What is required — The material below must be output exactly, line for line.

+---+

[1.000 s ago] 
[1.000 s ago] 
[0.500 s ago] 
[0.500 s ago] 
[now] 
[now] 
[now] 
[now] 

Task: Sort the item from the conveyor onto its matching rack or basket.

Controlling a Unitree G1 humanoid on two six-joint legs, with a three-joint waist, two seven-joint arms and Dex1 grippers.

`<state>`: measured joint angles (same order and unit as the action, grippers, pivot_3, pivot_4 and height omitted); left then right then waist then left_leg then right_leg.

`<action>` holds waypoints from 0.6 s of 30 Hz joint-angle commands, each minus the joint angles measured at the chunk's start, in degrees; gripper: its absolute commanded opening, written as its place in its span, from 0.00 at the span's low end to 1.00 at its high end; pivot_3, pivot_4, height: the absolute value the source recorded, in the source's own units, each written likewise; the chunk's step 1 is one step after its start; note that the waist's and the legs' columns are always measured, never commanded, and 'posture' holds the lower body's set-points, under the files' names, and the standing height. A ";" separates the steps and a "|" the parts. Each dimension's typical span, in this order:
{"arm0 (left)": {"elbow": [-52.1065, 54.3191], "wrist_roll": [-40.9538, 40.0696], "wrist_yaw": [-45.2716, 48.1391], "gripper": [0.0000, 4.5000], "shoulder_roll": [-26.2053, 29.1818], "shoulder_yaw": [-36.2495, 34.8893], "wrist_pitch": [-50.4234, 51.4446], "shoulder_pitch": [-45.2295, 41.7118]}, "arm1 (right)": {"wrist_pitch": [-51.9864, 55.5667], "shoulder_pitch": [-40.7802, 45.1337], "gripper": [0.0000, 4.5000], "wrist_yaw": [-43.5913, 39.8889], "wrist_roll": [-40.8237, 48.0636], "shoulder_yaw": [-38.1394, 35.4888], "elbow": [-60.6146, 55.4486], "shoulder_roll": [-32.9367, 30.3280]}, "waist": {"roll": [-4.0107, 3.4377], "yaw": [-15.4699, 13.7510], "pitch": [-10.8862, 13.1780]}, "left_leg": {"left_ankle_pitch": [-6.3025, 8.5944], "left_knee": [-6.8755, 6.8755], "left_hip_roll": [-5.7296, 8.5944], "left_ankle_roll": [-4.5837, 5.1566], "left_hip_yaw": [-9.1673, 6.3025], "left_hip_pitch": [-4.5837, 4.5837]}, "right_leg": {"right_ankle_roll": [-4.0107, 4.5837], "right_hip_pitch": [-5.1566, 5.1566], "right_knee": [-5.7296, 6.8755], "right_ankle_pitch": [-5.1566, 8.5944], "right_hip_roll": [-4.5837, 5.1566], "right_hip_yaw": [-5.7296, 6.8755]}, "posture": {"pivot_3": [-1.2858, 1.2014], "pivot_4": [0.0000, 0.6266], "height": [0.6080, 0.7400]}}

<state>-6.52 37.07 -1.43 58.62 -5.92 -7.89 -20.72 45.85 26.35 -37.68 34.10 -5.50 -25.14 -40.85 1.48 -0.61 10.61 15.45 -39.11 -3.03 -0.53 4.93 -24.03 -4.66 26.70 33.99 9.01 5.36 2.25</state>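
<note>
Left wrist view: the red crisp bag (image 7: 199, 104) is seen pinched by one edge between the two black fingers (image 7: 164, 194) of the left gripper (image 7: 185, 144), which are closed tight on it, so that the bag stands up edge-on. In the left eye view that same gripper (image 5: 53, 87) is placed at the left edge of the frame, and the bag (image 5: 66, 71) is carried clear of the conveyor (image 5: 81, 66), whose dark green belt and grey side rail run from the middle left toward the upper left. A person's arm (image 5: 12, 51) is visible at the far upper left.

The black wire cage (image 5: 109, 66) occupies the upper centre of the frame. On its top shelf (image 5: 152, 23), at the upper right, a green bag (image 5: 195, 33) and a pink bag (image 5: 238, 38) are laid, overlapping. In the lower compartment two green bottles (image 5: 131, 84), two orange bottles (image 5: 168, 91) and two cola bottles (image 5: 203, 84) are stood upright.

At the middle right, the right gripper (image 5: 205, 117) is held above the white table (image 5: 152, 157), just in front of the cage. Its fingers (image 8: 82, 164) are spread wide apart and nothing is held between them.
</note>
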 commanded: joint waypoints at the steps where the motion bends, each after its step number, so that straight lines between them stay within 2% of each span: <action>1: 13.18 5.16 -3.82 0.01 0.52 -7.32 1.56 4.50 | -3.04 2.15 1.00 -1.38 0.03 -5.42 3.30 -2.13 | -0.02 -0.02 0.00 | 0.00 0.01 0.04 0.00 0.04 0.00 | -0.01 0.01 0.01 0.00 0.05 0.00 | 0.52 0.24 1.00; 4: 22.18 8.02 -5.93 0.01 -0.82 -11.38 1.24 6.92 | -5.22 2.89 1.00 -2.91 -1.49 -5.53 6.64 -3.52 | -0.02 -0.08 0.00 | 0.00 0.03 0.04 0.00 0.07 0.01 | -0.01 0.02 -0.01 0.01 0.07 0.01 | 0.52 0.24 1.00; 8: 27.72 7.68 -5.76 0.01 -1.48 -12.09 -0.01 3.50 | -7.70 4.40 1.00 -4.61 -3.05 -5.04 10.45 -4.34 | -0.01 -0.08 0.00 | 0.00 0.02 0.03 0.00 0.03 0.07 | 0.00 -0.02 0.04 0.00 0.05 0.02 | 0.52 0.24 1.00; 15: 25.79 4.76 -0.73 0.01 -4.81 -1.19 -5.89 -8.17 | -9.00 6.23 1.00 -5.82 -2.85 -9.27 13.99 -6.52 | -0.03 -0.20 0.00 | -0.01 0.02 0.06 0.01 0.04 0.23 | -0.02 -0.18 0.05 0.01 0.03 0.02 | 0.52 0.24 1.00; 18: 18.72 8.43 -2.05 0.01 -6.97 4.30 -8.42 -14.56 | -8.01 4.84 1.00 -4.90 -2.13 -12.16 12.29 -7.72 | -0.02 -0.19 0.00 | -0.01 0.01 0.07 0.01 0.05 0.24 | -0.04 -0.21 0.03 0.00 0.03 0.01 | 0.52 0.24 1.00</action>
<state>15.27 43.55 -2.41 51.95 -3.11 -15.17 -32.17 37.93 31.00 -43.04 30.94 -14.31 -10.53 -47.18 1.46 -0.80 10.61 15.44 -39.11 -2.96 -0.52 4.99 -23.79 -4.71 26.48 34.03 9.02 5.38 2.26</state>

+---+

Response area —
[1.000 s ago] 
[1.000 s ago] 
[0.500 s ago] 
[0.500 s ago] 
[now] 
[now] 
[now] 
[now] 

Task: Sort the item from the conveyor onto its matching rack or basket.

Controlling a Unitree G1 humanoid on two six-joint legs, with a three-joint waist, two seven-joint arms and Dex1 grippers.

`<state>`: measured joint angles (same order and unit as the action, grippers, pivot_3, pivot_4 and height omitted); left then right then waist then left_leg then right_leg.

`<action>` holds waypoints from 0.6 s of 30 Hz joint-angle commands, each minus the joint angles measured at the chunk's start, in degrees; gripper: its absolute commanded opening, written as its place in its span, from 0.00 at the span's low end to 1.00 at its high end; pivot_3, pivot_4, height: the absolute value the source recorded, in the source's own units, each written likewise; the chunk's step 1 is one step after its start; note that the waist's and the legs' columns are always measured, never commanded, and 'posture' holds the lower body's set-points, under the files' names, and the standing height. A ";" separates the steps and a "|" the parts. Each dimension's typical span, in this order:
{"arm0 (left)": {"elbow": [-52.1065, 54.3191], "wrist_roll": [-40.9538, 40.0696], "wrist_yaw": [-45.2716, 48.1391], "gripper": [0.0000, 4.5000], "shoulder_roll": [-26.2053, 29.1818], "shoulder_yaw": [-36.2495, 34.8893], "wrist_pitch": [-50.4234, 51.4446], "shoulder_pitch": [-45.2295, 41.7118]}, "arm1 (right)": {"wrist_pitch": [-51.9864, 55.5667], "shoulder_pitch": [-40.7802, 45.1337], "gripper": [0.0000, 4.5000], "wrist_yaw": [-43.5913, 39.8889], "wrist_roll": [-40.8237, 48.0636], "shoulder_yaw": [-38.1394, 35.4888], "elbow": [-60.6146, 55.4486], "shoulder_roll": [-32.9367, 30.3280]}, "waist": {"roll": [-4.0107, 3.4377], "yaw": [-15.4699, 13.7510], "pitch": [-10.8862, 13.1780]}, "left_leg": {"left_ankle_pitch": [-6.3025, 8.5944], "left_knee": [-6.8755, 6.8755], "left_hip_roll": [-5.7296, 8.5944], "left_ankle_roll": [-4.5837, 5.1566], "left_hip_yaw": [-9.1673, 6.3025], "left_hip_pitch": [-4.5837, 4.5837]}, "right_leg": {"right_ankle_roll": [-4.0107, 4.5837], "right_hip_pitch": [-5.1566, 5.1566], "right_knee": [-5.7296, 6.8755], "right_ankle_pitch": [-5.1566, 8.5944], "right_hip_roll": [-4.5837, 5.1566], "right_hip_yaw": [-5.7296, 6.8755]}, "posture": {"pivot_3": [-1.2858, 1.2014], "pivot_4": [0.0000, 0.6266], "height": [0.6080, 0.7400]}}

<state>-6.52 37.07 -1.43 58.62 -5.92 -7.89 -20.72 45.85 26.35 -37.68 34.10 -5.50 -25.14 -40.85 1.48 -0.61 10.61 15.45 -39.11 -3.03 -0.53 4.93 -24.03 -4.66 26.70 33.99 9.01 5.36 2.25</state>
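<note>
Left wrist view: the red crisp bag (image 7: 199, 104) is seen pinched by one edge between the two black fingers (image 7: 164, 194) of the left gripper (image 7: 185, 144), which are closed tight on it, so that the bag stands up edge-on. In the left eye view that same gripper (image 5: 53, 87) is placed at the left edge of the frame, and the bag (image 5: 66, 71) is carried clear of the conveyor (image 5: 81, 66), whose dark green belt and grey side rail run from the middle left toward the upper left. A person's arm (image 5: 12, 51) is visible at the far upper left.

The black wire cage (image 5: 109, 66) occupies the upper centre of the frame. On its top shelf (image 5: 152, 23), at the upper right, a green bag (image 5: 195, 33) and a pink bag (image 5: 238, 38) are laid, overlapping. In the lower compartment two green bottles (image 5: 131, 84), two orange bottles (image 5: 168, 91) and two cola bottles (image 5: 203, 84) are stood upright.

At the middle right, the right gripper (image 5: 205, 117) is held above the white table (image 5: 152, 157), just in front of the cage. Its fingers (image 8: 82, 164) are spread wide apart and nothing is held between them.
</note>
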 commanded: joint waypoints at the steps where the motion bends, each after its step number, so that straight lines between them stay within 2% of each span: <action>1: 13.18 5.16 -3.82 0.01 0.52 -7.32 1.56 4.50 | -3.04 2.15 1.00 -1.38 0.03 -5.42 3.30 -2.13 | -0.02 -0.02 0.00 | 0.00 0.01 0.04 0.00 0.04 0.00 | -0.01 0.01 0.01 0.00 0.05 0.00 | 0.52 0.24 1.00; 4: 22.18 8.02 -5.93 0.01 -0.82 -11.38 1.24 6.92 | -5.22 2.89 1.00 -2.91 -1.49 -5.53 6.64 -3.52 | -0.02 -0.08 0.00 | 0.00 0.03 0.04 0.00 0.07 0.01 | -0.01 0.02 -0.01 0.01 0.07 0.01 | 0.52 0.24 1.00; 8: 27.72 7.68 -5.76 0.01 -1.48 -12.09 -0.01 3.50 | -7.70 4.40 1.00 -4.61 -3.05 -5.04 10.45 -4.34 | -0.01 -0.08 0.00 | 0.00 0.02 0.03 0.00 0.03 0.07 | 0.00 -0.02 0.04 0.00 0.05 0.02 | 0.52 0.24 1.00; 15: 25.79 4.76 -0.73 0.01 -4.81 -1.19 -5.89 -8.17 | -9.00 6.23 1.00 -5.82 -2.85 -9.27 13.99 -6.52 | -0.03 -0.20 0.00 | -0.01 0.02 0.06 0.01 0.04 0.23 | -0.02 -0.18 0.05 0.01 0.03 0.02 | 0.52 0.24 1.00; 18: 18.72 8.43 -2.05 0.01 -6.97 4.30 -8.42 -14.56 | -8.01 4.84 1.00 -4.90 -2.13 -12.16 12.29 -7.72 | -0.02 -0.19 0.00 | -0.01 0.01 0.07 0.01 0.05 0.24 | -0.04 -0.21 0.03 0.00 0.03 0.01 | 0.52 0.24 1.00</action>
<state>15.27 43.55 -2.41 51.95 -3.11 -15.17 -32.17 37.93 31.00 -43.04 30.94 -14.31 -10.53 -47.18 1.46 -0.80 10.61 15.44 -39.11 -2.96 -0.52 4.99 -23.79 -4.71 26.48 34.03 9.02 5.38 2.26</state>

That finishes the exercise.